If you examined the construction of the bike you would realize that it is no simple 5-minute filing job to smooth the monocoque to frame juncture. Production realities meant allowing some space between the body stamping and the jigged frame components. Brass was liberally used to close this space. Because of the forward expanding contour of the sheet metal body you could not grind forward into it to smooth the transition, you would have to fillet a good distance to the rear to make a seamless transition. In doing this you would encase the curving down tube in a large fillet of brass or lead that would be sure to crack with much real world use.

Production exigencies are what they are and necessary to bring something as complex as the Bluebird to market. Yes, the stampings could have been shaped to fit more closely to the down tube and the jigging of the tubular components could have had a tighter tolerance to allow a more precise fit but you have to take three things into account.
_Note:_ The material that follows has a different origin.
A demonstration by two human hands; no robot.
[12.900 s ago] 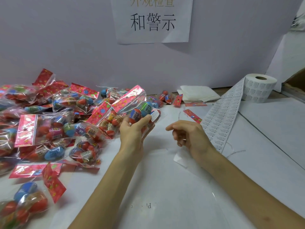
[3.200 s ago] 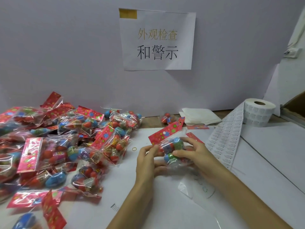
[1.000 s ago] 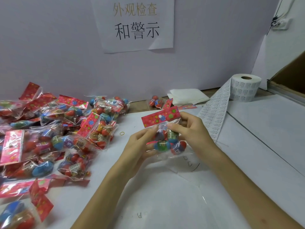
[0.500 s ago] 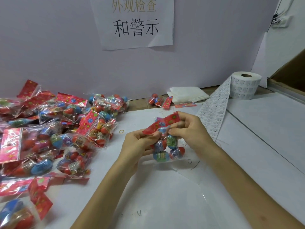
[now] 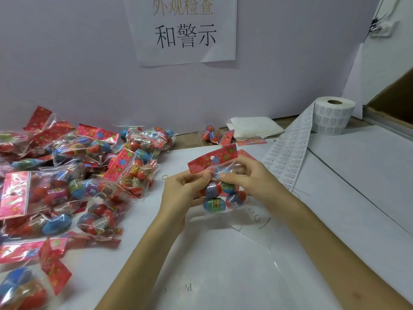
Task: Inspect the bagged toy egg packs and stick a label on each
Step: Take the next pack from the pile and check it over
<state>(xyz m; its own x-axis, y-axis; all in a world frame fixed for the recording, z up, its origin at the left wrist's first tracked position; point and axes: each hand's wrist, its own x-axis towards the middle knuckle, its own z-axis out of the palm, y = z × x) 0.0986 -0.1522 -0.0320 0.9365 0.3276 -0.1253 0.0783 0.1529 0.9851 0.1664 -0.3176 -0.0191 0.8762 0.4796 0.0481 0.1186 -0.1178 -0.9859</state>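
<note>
Both my hands hold one clear bagged egg pack (image 5: pixel 220 195) above the white table sheet (image 5: pixel 223 276), its red flowered header card (image 5: pixel 212 161) upright and facing me. My left hand (image 5: pixel 181 193) pinches the bag just under the header on the left. My right hand (image 5: pixel 252 182) pinches it on the right. Several red and blue toy eggs hang in the bag below my fingers. A roll of white labels (image 5: pixel 333 117) stands at the back right, its strip (image 5: pixel 288 157) trailing toward my right hand.
A big pile of egg packs (image 5: pixel 73 180) covers the left of the table. One lone pack (image 5: pixel 214 135) and a folded white cloth (image 5: pixel 254 129) lie near the back wall. A small rubber band (image 5: pixel 165 176) lies left of my hands. A cardboard box (image 5: pixel 393 104) sits far right.
The pack's header card has swung from tilted down-left to upright and flat toward me. Both hands have kept their grip on the bag and stayed near the same spot.
</note>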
First, you always have to consider these were bikes built for mass marketing to children they were not high-end cost-no-object art deco masterpieces like a Ruhlmann desk. 

Second, you note that the Bluebird was one of the most expensive bicycles of it’s time. Actually it was moderately priced for a top-of-the-line model and it is likely that it was sold at a comparative loss considering the number of specialized parts, the complexity of construction, and the handwork employed in producing it.
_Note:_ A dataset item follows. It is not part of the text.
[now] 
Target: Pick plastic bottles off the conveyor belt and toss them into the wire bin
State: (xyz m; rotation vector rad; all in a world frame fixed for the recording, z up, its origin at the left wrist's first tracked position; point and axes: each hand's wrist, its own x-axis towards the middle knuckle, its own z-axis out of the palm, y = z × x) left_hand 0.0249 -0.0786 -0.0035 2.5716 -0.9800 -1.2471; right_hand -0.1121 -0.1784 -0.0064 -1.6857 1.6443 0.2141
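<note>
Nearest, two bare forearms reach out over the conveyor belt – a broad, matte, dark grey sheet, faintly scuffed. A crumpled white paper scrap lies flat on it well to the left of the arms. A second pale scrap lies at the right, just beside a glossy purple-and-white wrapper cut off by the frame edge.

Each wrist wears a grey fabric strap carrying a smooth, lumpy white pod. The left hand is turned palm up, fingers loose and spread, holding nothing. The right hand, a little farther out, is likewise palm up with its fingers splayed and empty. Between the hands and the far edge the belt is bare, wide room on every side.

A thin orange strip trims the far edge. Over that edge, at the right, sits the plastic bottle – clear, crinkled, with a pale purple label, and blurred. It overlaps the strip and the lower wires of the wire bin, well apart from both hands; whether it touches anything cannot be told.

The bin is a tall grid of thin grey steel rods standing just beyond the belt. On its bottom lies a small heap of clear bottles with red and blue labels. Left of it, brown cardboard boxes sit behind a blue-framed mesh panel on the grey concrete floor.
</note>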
Third, YES; sales numbers were important! Considering the above points it is amazing the bike was produced at all. It was a highly experimental design and while it symbolizes the future of the bicycle as seen at the time it was highly impractical to build and functionally inferior to a contemporary Moto-Balloon. It was successful in a look-at-Sears sort of way. Both then and today it is a “Halo” model for the both Sears and the entire Classic Bicycle Hobby. As an experiment in how a bike should look, function, and be produced it was ultimately a failure. Realistically much of the appeal of the bike is that it was produced in serious numbers rather than as a batch off experiment and the little built-to-a-price tells that become apparent when you look at the bike rather than an idealized picture of it make up a lot of its charm and industrial character.


----------



## kingsilver (Jul 26, 2010)

get the stick out of you butt and lower your nose down a little! i don't care how many bluebirds have that ugly braze - there's no way sanding the braze to fit the contour of the frame would compromise the integrity of the joint - get real - it's just poor workmanship!  yeah, the bikes were made for kids - but don't you think the other manufactures like schwinn scrutinized the bike for design and quality? frank schwinn probably told his employees that their jobs were safe. seems like you were at  westfield assembly plant when the bluebirds made - or you got your info from here say from the other experts in the hobby.


----------



## RMS37 (Jul 26, 2010)

Sir, it appears I was correct to be insulted by your previous post and I find the tone of your opening on your reply to be in extremely poor taste, still as you note, you are speaking from your opinions and beliefs so I’ll take it as a representation of that. In any case I’ve fully had enough, please be careful not to hurt yourself stomping your foot.

I have examined several Bluebirds in the flesh and seen photographs of dozens more and I would challenge you to find one with an original factory joint that meets your perception of quality workmanship. I would also challenge you to see if you could substantially “improve” the joint in five minutes but I doubt anyone is going to let you take a file to their Bluebird to prove your point. 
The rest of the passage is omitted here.